Anderson's Angle

Using Reviews to Create a Recommender System That Works

Published February 1, 2022

Updated December 9, 2022

Martin Anderson

If you have ever bought a product online and marveled at the inanity and non-applicability of the ‘related items’ that haunt the buying and after-sales process, you already understand that popular and mainstream recommender systems tend to fall short in terms of understanding the relationships between prospective purchases.

If you buy a unlikely and infrequent item, such as an oven, recommendations for other ovens are likely to be superfluous, though the worst recommender systems fail to acknowledge this. In the 2000s, for example, TiVO’s recommender system created an early controversy in this sector by reassigning the perceived sexuality of a user, who subsequently sought to ‘re-masculinize’ his user profile by selecting war movies – a crude approach to algorithm revision.

Worse yet, you don’t need to actually buy anything at (for instance) Amazon, or actually begin watching a movie whose description you’re browsing at any major streaming platform, in order for information-starved recommender algorithms to start merrily down the wrong path; searches, dwells and clicks into the ‘details’ pages are enough, and this scant (and probably incorrect) information is likely to be perpetuated across future browsing sessions at the platform.

Trying to make a Recommender System Forget

Sometimes it’s possible to intervene: Netflix provides a ‘thumbs up/down’ system which should in theory help its machine learning algorithms remove certain embedded concepts and words from your recommendations profile (though its efficacy has been questioned, and it remains much easier to evolve a personalized recommender algorithm from scratch than it is to remove undesired ontologies), while Amazon lets you remove titles from your customer history, which should downgrade any unwelcome domains that infiltrated your recommendations.

Hulu has a similar feature, while HBO Max has partially retreated from algorithm-only recommender systems, in the face of their current shortcomings.

None of these strictly consumer-level experiences even touch on the widespread and growing criticism of ‘passive’ advertising platform recommender systems (where notable change is coming due to public ire), or the incendiary topic of social media AI recommendations, where sites such as YouTube, Twitter and Facebook continue to endure criticism for non-relevant or even damaging recommendations.

The machine doesn’t seem to know what we want, unless we want the adjacent item that came up in our search – even if that item is essentially a duplicate or alternate to the primary item that we may have just bought, rather than a potential complementary or ancillary purchase.

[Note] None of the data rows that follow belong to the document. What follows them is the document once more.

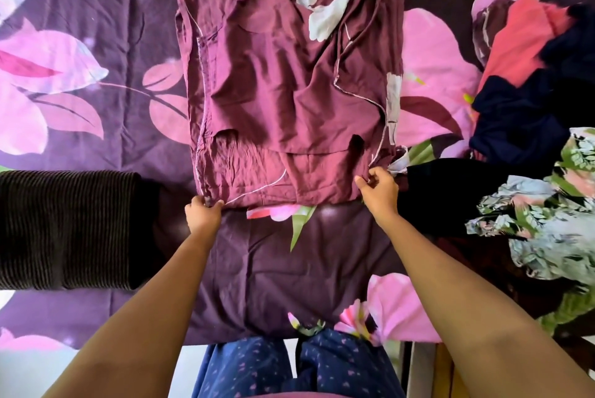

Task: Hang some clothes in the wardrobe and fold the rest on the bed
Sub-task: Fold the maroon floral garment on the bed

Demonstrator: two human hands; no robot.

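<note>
A dark red garment (283, 101) lay spread flat in the middle of the bed (96, 101); the left hand (203, 212) pinched its near left corner with curled fingers; the right hand (380, 190) pinched its near right corner the same way; a pile of clothes (531, 101) sat on the bed to the right; a folded brown striped cloth (64, 230) lay to the left.

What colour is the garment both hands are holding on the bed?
Maroon garment with white piping and pale flower patches, seen in the head view.
</note>
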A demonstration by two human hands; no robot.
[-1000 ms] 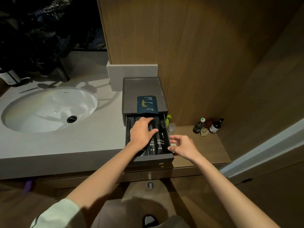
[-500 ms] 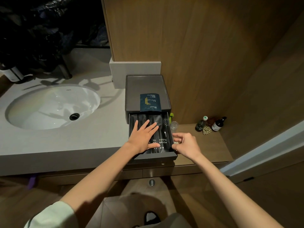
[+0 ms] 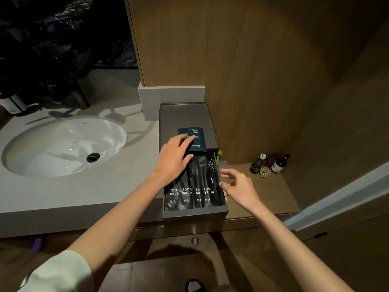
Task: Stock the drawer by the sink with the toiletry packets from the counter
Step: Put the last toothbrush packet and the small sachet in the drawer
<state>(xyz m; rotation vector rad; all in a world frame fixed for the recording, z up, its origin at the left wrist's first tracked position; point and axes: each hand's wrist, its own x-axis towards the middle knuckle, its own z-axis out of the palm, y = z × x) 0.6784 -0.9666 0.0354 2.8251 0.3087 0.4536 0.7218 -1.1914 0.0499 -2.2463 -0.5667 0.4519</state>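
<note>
Head view: flat left hand (image 3: 172,159) half hides blue packet (image 3: 197,140); right hand (image 3: 240,187) spread, empty

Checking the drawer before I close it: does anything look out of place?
One thing: the blue packet lies on top of the box, not in the drawer, overhanging its front edge; the left hand touches it.

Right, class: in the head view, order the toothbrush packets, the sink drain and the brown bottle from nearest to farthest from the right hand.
1. toothbrush packets, in the drawer just left of the right hand.
2. brown bottle, on the shelf to its right.
3. sink drain, far left.
</note>
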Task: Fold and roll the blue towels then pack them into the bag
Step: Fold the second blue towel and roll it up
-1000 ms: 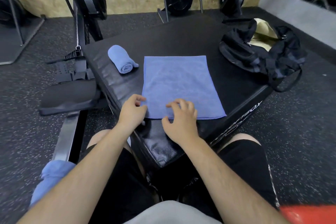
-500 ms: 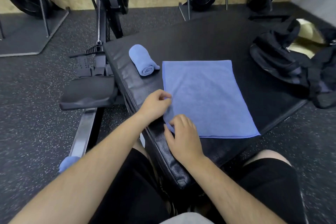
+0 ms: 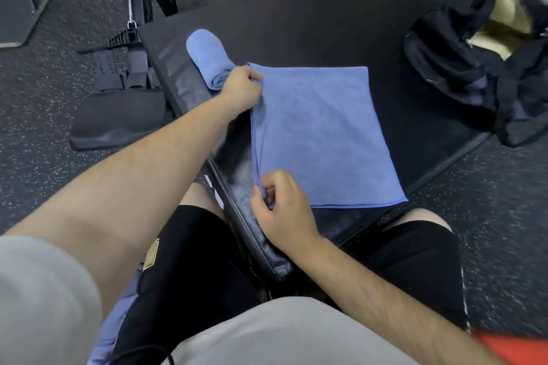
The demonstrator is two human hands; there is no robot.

Accurate Recommendations with Review Data

A new research collaboration from China and Australia offers a novel method to address such non-apposite recommendations, by using external user-reviews to gain a better understanding of the real relationships between items in a shopping session. In tests, the architecture outperformed all current state-of-the-art methods, offering hope for recommender systems that have a better internal map of the dependencies of items:

RI-GNN outperforms major competitors in terms of accuracy of relationships between items, performing best on sessions with more than five items. The system was tested against the Pet Supplies and Movies and TV datasets from Amazon Review Data (2018). Source: https://arxiv.org/pdf/2201.12532.pdf

To boot, the project addresses the notable challenge of creating recommendations even in anonymous sessions, where the recommender system has no access to user-contributed details, such as purchase history, or the user’s own online reviews of prior purchases.

The new paper is called Rethinking Adjacent Dependency in Session-based Recommendations, and comes from researchers at the Qilu University of Technology and the Beijing Institute of Technology in China, RMIT University at Melbourne, and the Australian Artificial Intelligence Institute at the University of Technology Sydney.

What’s Next?

The core task of session-based recommendations (SBR) is to determine the ‘next’ item along from the current item, based on its calculated relationship to the current item. In practical terms, this could manifest as a list of ‘Related items’ in an item page for a bird-cage at an ecommerce web site.

If you’re buying a bird cage, what else are you likely to need? Well, at the very least, you’re going to need a bird to put in it – that’s a true dependency. However, the bird-cage is featured in the ontology pet goods, where birds are not sold. Perversely, cat food sits in the same ontology, though appending a cat-feeding bowl as an associated recommendation for a bird cage product is a false dependency – a mistaken and misguided association.

From the paper: true and false relationships between several items, visualized on the right as an inter-item graph.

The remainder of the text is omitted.